* [What is being asked]:
Reproduce the following data exactly, minus any images.

* [Data excerpt]:
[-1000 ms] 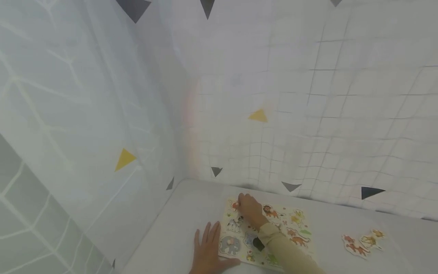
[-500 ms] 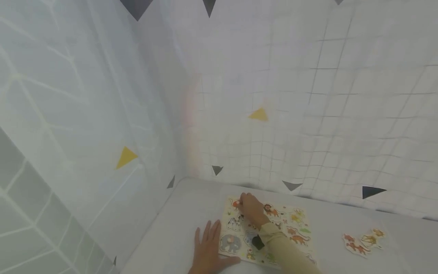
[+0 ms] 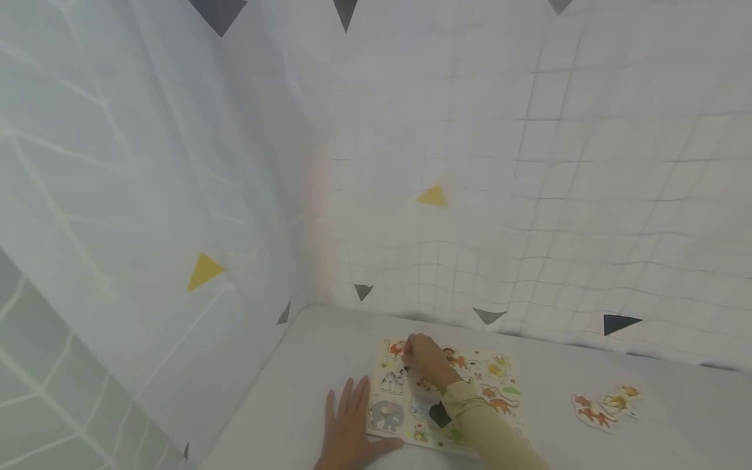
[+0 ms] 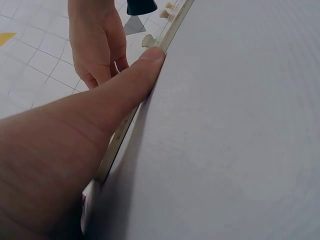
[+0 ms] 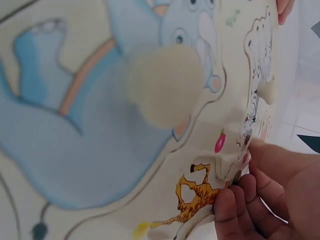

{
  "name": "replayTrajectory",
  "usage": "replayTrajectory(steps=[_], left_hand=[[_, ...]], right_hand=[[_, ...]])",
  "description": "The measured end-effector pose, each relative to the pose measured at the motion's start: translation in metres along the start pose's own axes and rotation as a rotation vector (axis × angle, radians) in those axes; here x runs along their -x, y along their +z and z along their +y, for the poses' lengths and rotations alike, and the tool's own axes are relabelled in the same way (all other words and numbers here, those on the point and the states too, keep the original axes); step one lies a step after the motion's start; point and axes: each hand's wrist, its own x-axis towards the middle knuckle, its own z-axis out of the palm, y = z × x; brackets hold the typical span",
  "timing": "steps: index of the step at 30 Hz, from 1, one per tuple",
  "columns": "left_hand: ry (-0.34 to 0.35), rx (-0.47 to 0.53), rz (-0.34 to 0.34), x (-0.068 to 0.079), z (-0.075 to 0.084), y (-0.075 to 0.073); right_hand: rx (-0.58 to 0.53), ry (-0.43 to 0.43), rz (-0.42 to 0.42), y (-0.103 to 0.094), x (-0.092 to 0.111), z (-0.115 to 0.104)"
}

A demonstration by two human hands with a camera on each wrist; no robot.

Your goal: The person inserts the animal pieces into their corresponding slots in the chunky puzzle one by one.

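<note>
A wooden animal peg puzzle board [image 3: 408, 436] lies on the white table. My left hand [image 3: 346, 427] rests beside its left edge with fingers spread, and in the left wrist view its thumb [image 4: 132, 75] presses along the board's side. At the board's far part, my right hand [image 3: 430, 360] has its thumb and fingers curled together, pinching a puzzle piece mostly hidden by them. Close to those fingertips are a giraffe picture [image 5: 200, 195] and a zebra piece [image 5: 260, 65]. A blue hippo piece [image 5: 100, 150] with a round knob fills the right wrist view. An elephant piece [image 3: 386, 416] sits near the left hand.
Two loose animal pieces lie right of the board: a reddish-brown one [image 3: 593, 412] and a yellow spotted one [image 3: 618, 401]. Behind the table rises a white gridded curtain [image 3: 546, 228]. A dark wrist camera [image 3: 439, 414] on the right sleeve covers part of the board.
The head view has shifted slightly, so everything sits a little further left. The right hand stays over the same far part of the board; the left hand holds its place.
</note>
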Motion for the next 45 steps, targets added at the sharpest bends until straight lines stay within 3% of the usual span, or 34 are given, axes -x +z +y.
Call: replayTrajectory(steps=[9, 14, 18, 22, 26, 32, 40, 45], left_hand=[[0.007, 0.010, -0.005, -0.002, -0.001, 0.003], [0.017, 0.029, 0.026, -0.001, -0.002, 0.002], [-0.003, 0.070, -0.001, 0.000, -0.002, 0.001], [-0.013, 0.095, -0.033, 0.000, -0.002, 0.002], [-0.005, 0.086, -0.017, -0.001, -0.002, 0.003], [0.003, 0.075, 0.045, 0.000, -0.004, 0.002], [-0.008, 0.053, 0.019, 0.000, -0.003, 0.001], [-0.009, 0.053, 0.016, -0.002, -0.002, 0.003]], right_hand=[[-0.080, 0.056, -0.079, -0.004, 0.019, 0.009], [-0.136, -0.038, -0.118, -0.009, 0.026, 0.014], [-0.163, -0.089, -0.169, -0.015, 0.031, 0.015], [-0.164, -0.037, -0.196, -0.018, 0.034, 0.016], [-0.174, -0.003, -0.203, -0.019, 0.039, 0.017], [-0.186, -0.054, -0.212, -0.016, 0.048, 0.017], [-0.144, -0.159, -0.256, -0.017, 0.062, 0.020], [-0.179, -0.158, -0.246, -0.024, 0.072, 0.023]])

* [Solution to this problem]:
[-1000 ms] 
[-500 ms] 
[+0 ms] 
[+0 ms] 
[+0 ms] 

{
  "name": "replayTrajectory",
  "usage": "replayTrajectory(steps=[_], left_hand=[[_, ...]], right_hand=[[_, ...]])",
  "description": "The measured end-effector pose, each relative to the pose measured at the motion's start: translation in metres along the start pose's own axes and rotation as a rotation vector (axis × angle, radians) in those axes; here x runs along their -x, y along their +z and z along their +y, for the poses' lengths and rotations alike, and the tool's own axes are relabelled in the same way (all other words and numbers here, those on the point and the states too, keep the original axes); step one lies a step after the motion's start; point and axes: each hand's wrist, its own x-axis towards the middle knuckle, its own z-axis out of the palm, y = z × x; brackets hold the typical span",
  "timing": "steps: index of the step at 30 Hz, from 1, one per tuple",
  "columns": "left_hand: ry (-0.34 to 0.35), rx (-0.47 to 0.53), rz (-0.34 to 0.34), x (-0.068 to 0.079), z (-0.075 to 0.084), y (-0.075 to 0.073); right_hand: rx (-0.58 to 0.53), ry (-0.43 to 0.43), rz (-0.42 to 0.42), y (-0.103 to 0.094), x (-0.092 to 0.111), z (-0.115 to 0.104)"
}

A demonstration by two human hands with a camera on each wrist; no robot.

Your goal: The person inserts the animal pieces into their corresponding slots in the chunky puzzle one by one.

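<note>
A wooden animal peg puzzle board [image 3: 408, 436] lies on the white table. My left hand [image 3: 346, 427] rests beside its left edge with fingers spread, and in the left wrist view its thumb [image 4: 132, 75] presses along the board's side. At the board's far part, my right hand [image 3: 430, 360] has its thumb and fingers curled together, pinching a puzzle piece mostly hidden by them. Close to those fingertips are a giraffe picture [image 5: 200, 195] and a zebra piece [image 5: 260, 65]. A blue hippo piece [image 5: 100, 150] with a round knob fills the right wrist view. An elephant piece [image 3: 386, 416] sits near the left hand.
Two loose animal pieces lie right of the board: a reddish-brown one [image 3: 593, 412] and a yellow spotted one [image 3: 618, 401]. Behind the table rises a white gridded curtain [image 3: 546, 228]. A dark wrist camera [image 3: 439, 414] on the right sleeve covers part of the board.
The head view has shifted slightly, so everything sits a little further left. The right hand stays over the same far part of the board; the left hand holds its place.
</note>
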Motion for the next 45 steps, targets added at the sharpest bends until straight lines stay within 3% of the usual span, or 34 are given, axes -x +z +y.
Call: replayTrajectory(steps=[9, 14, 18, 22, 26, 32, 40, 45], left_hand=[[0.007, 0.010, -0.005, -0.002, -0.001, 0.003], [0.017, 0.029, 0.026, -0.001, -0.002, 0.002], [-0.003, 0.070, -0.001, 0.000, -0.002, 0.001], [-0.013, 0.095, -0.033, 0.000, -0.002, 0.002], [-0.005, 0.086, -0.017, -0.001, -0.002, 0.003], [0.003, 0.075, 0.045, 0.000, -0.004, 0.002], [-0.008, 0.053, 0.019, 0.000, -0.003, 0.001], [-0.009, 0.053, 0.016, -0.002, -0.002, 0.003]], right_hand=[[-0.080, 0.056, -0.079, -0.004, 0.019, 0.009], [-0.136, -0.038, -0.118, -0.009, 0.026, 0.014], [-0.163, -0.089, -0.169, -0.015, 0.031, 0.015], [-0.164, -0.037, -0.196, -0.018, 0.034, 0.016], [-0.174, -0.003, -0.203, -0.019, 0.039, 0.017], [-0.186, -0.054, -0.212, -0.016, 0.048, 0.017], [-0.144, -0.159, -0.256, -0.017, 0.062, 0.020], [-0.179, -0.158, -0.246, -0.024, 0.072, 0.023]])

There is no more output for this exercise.